19. The PCCT system of claim 18, wherein further instructions are stored in the non-transitory memory that when executed, cause the processor to:

during the calibration stage:

generate and store in the non-transitory memory a set of pile-up calibration vectors, a set of tube current calibration vectors, a set of air calibration vectors, and a set of MD calibration vectors for a first focal spot of the first size and a second focal spot of a second size; and

generate and store in the non-transitory memory a set of air calibration vectors and a set of tube current calibration vectors for focal spots of a different size than both of the first size and the second size, and not generate a set of MD calibration vectors for focal spots of a different size than both of the first size and the second size.
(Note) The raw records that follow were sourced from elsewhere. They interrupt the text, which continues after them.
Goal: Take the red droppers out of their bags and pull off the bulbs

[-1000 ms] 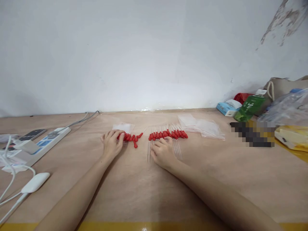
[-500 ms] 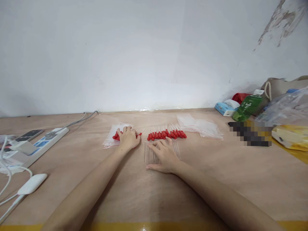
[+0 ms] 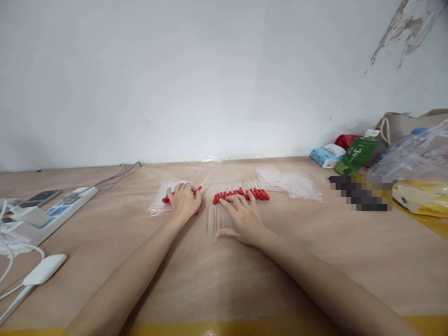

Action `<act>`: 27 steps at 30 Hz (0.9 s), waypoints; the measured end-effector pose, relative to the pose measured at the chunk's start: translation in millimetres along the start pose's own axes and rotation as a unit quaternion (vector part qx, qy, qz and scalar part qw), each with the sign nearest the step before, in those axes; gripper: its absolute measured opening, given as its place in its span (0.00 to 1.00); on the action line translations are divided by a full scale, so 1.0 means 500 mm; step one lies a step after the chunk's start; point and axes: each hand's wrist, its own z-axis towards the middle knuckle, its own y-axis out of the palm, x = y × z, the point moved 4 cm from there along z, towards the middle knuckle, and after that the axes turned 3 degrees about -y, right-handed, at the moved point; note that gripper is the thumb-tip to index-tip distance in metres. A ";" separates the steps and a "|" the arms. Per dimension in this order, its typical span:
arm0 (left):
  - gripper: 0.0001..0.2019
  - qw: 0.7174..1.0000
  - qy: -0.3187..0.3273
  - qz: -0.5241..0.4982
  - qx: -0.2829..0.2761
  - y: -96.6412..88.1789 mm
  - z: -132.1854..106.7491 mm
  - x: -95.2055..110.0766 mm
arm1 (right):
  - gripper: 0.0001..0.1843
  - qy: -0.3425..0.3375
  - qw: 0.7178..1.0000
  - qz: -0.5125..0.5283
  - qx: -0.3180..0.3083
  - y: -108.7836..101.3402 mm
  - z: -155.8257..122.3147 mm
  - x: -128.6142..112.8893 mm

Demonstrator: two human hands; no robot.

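The left hand [image 3: 184, 201] is arched over a cluster of red dropper bulbs [image 3: 165, 200], beside its fingers a red-striped zip bag [image 3: 158, 209]; whether anything is gripped cannot be told. By the right hand [image 3: 242, 213], fingers spread and unclenched, a row of red dropper bulbs [image 3: 261, 194] is touched, seemingly to line them up. Clear tubes [image 3: 220, 219] are laid parallel between index finger and thumb. Beyond the right fingertips, more zip bags [image 3: 300, 184] are piled, perhaps for easy reach.
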 end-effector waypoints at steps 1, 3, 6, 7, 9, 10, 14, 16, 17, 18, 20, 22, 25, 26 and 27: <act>0.07 0.999 0.021 -0.021 0.014 -0.012 -0.012 0.002 | 0.39 0.014 1.000 -0.008 0.012 -0.008 -0.006 0.009; 0.06 0.994 0.088 -0.063 0.022 -0.033 -0.043 0.010 | 0.35 0.027 0.999 -0.024 0.040 -0.024 -0.022 0.028; 0.05 0.973 0.199 -0.116 -0.006 -0.049 -0.102 0.026 | 0.32 0.000 0.997 -0.031 0.070 -0.039 -0.052 0.046; 0.05 0.966 0.224 -0.130 -0.010 -0.051 -0.119 0.029 | 0.31 -0.012 0.997 -0.029 0.073 -0.042 -0.061 0.047; 0.04 0.956 0.251 -0.153 -0.006 -0.052 -0.146 0.034 | 0.26 -0.028 0.997 -0.018 0.074 -0.047 -0.074 0.043; 0.04 0.952 0.260 -0.161 -0.004 -0.051 -0.155 0.035 | 0.23 -0.034 0.996 -0.010 0.076 -0.048 -0.078 0.039; 0.04 0.939 0.296 -0.176 -0.011 -0.044 -0.169 0.040 | 0.15 -0.068 0.995 0.029 0.073 -0.041 -0.078 0.015; 0.05 0.935 0.306 -0.178 -0.020 -0.042 -0.169 0.042 | 0.12 -0.076 0.994 0.040 0.065 -0.032 -0.076 0.009; 0.05 0.934 0.309 -0.179 -0.026 -0.041 -0.169 0.043 | 0.11 -0.077 0.994 0.042 0.062 -0.027 -0.075 0.008; 0.05 0.933 0.313 -0.177 -0.031 -0.041 -0.169 0.045 | 0.11 -0.078 0.994 0.043 0.059 -0.023 -0.074 0.007; 0.07 0.931 0.320 -0.171 -0.039 -0.040 -0.169 0.048 | 0.11 -0.079 0.994 0.049 0.057 -0.017 -0.074 0.007; 0.08 0.931 0.325 -0.162 -0.044 -0.039 -0.169 0.050 | 0.11 -0.079 0.993 0.056 0.060 -0.017 -0.074 0.007; 0.07 0.929 0.333 -0.152 -0.045 -0.040 -0.171 0.051 | 0.11 -0.086 0.992 0.063 0.064 -0.022 -0.075 0.005; 0.07 0.928 0.338 -0.149 -0.045 -0.041 -0.173 0.051 | 0.11 -0.090 0.992 0.063 0.062 -0.023 -0.076 0.004; 0.07 0.927 0.343 -0.145 -0.045 -0.041 -0.175 0.052 | 0.11 -0.094 0.992 0.063 0.059 -0.024 -0.076 0.001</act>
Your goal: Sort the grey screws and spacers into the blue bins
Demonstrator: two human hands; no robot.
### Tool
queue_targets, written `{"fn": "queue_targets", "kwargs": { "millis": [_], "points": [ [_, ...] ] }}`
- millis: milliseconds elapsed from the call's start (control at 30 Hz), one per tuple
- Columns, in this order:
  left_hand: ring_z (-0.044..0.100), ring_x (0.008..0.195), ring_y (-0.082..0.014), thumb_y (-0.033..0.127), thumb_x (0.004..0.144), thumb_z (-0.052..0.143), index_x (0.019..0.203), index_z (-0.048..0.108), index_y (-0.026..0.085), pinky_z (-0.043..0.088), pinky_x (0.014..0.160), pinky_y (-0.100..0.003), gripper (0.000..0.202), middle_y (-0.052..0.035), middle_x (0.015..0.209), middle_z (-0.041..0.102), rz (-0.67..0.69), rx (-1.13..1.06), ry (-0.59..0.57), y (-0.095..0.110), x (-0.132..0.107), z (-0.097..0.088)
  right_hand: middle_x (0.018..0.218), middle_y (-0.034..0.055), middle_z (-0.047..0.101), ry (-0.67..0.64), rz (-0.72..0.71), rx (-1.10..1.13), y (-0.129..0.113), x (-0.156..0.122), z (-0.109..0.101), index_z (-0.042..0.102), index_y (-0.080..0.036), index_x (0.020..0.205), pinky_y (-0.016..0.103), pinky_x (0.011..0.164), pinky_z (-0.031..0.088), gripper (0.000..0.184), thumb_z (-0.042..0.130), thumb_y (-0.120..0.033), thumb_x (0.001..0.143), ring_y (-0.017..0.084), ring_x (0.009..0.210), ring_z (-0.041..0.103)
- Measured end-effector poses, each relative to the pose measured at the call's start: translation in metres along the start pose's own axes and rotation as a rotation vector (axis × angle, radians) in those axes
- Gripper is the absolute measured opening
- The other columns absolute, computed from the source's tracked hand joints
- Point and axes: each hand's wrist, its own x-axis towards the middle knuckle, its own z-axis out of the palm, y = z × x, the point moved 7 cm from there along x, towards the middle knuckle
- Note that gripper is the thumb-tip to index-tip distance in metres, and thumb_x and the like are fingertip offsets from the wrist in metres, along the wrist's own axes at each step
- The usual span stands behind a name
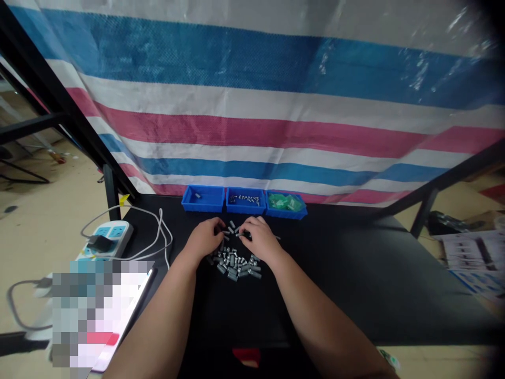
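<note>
My left hand (205, 238) is low over the black table, thumb and fingers curled together. A small grey cylindrical piece (226, 232) shows at its fingertips. Opposite it, my right hand (260, 238) has its fingers bent in a pinch, with another small grey piece (239, 235) poking out from them. Between and below the hands lies a loose pile of grey cylinders and shiny metal screws (233, 260). A few more cylinders (232, 225) lie just beyond the pile, between the fingertips.
Behind the hands stand three blue bins: the left bin (203, 207) with one grey piece, the middle bin (245, 208) with small metal parts, the right bin (286, 213) with green items. A power strip (123, 236), white cables and a partly blurred screen (130, 300) occupy the left.
</note>
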Motion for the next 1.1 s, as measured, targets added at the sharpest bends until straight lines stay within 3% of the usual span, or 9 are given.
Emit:
{"fn": "queue_targets", "kwargs": {
  "millis": [133, 333, 433, 567, 633, 767, 900, 1000, 1100],
  "points": [
    [0.063, 0.076, -0.0173, 0.015, 0.078, 0.058, 0.101, 0.068, 0.022, 0.042, 0.069, -0.028, 0.026, -0.001, 0.083, 0.071, -0.002, 0.004, 0.003, 0.001, 0.0, 0.0, 0.094, 0.0034, 0.07, -0.005, -0.036, 0.027, -0.007, -0.001, -0.007, 0.067, -0.023, 0.089, 0.036, 0.089, 0.045, 0.011, 0.064, -0.013, 0.091, 0.022, 0.096, 0.055],
    [0.063, 0.074, -0.0169, 0.013, 0.077, 0.058, 0.101, 0.068, 0.021, 0.042, 0.068, -0.027, 0.027, -0.0014, 0.083, 0.071, 0.0, 0.0, -0.001, 0.003, -0.001, 0.0, 0.094, 0.002, 0.072, -0.069, -0.025, -0.012, -0.009, -0.001, 0.001, 0.069, -0.024, 0.093, 0.036, 0.088, 0.044, 0.015, 0.072, -0.013, 0.084, 0.023, 0.096, 0.055],
    [0.064, 0.076, -0.0177, 0.015, 0.078, 0.059, 0.102, 0.069, 0.021, 0.042, 0.069, -0.028, 0.027, -0.002, 0.084, 0.072, -0.011, 0.002, 0.0, 0.002, -0.001, -0.001, 0.09, 0.0029, 0.071, 0.001, -0.034, 0.039, -0.011, -0.001, -0.004, 0.067, -0.023, 0.092, 0.036, 0.087, 0.044, 0.012, 0.065, -0.012, 0.087, 0.022, 0.094, 0.058],
    [0.065, 0.076, -0.0182, 0.016, 0.078, 0.06, 0.102, 0.069, 0.022, 0.042, 0.068, -0.028, 0.026, -0.002, 0.085, 0.072, -0.003, 0.006, 0.001, 0.002, -0.001, 0.0, 0.091, 0.0046, 0.071, 0.09, 0.028, 0.29, -0.009, -0.001, -0.018, 0.064, -0.022, 0.103, 0.029, 0.075, 0.048, 0.013, 0.054, -0.02, 0.097, 0.018, 0.081, 0.064],
    [0.065, 0.076, -0.0181, 0.015, 0.078, 0.06, 0.102, 0.069, 0.022, 0.042, 0.068, -0.028, 0.026, -0.0019, 0.085, 0.072, -0.003, 0.007, -0.001, 0.001, 0.0, 0.0, 0.083, 0.0023, 0.071, 0.044, 0.07, 0.371, -0.005, -0.002, -0.017, 0.066, -0.022, 0.102, 0.027, 0.068, 0.047, 0.014, 0.052, -0.026, 0.099, 0.016, 0.071, 0.064],
    [0.065, 0.077, -0.0182, 0.014, 0.078, 0.059, 0.102, 0.069, 0.022, 0.043, 0.069, -0.028, 0.027, -0.0018, 0.084, 0.072, -0.005, 0.008, -0.002, 0.001, 0.0, 0.0, 0.064, -0.0009, 0.067, -0.107, 0.161, 0.431, 0.008, -0.007, -0.002, 0.071, -0.021, 0.081, 0.024, 0.054, 0.043, 0.022, 0.062, -0.036, 0.095, 0.013, 0.056, 0.059],
    [0.065, 0.079, -0.0186, 0.014, 0.077, 0.059, 0.102, 0.069, 0.021, 0.043, 0.07, -0.028, 0.027, -0.0023, 0.086, 0.073, -0.009, 0.014, -0.005, 0.003, -0.001, -0.001, 0.062, 0.0003, 0.066, -0.165, 0.3, 0.579, 0.02, -0.007, 0.015, 0.074, -0.019, 0.08, 0.023, 0.044, 0.043, 0.024, 0.071, -0.042, 0.088, 0.013, 0.05, 0.058],
    [0.064, 0.076, -0.0178, 0.013, 0.077, 0.059, 0.101, 0.069, 0.021, 0.042, 0.068, -0.028, 0.027, -0.0022, 0.084, 0.072, -0.007, 0.01, -0.01, 0.003, -0.001, -0.002, 0.087, 0.0057, 0.075, -0.042, 0.225, 0.805, 0.009, 0.002, 0.012, 0.076, -0.021, 0.105, 0.03, 0.063, 0.058, 0.031, 0.074, -0.045, 0.085, 0.017, 0.07, 0.07],
    [0.064, 0.073, -0.0169, 0.013, 0.077, 0.059, 0.102, 0.067, 0.02, 0.042, 0.067, -0.027, 0.027, -0.002, 0.083, 0.072, 0.003, -0.011, -0.011, 0.002, -0.001, -0.002, 0.14, 0.0104, 0.062, -0.041, 0.041, 0.999, -0.013, 0.009, 0.007, 0.049, -0.032, 0.149, 0.04, 0.095, 0.058, 0.069, 0.075, -0.04, 0.086, 0.023, 0.117, 0.066]
  ]
}}
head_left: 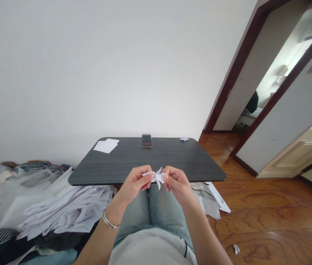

20. A method for calibrating a photon counting computed tomography (PCCT) system, the method comprising:

during a calibration stage of the PCCT system:

setting a focal spot size scanning parameter of the PCCT system to a first size;

generating a set of pile-up calibration vectors, a set of tube current calibration vectors, a set of air calibration vectors, and a set of MD calibration vectors;

storing the set of pile-up calibration vectors, the set of air calibration vectors, the set of tube current calibration vectors, and the set of MD calibration vectors in a memory of the PCCT system;

setting the focal spot size scanning parameter of the PCCT system to a one or more different sizes, and for each size of the one or more different sizes:

generating and storing in the memory a set of air calibration vectors and a set of tube current calibration vectors, and not generating a set of MD calibration vectors.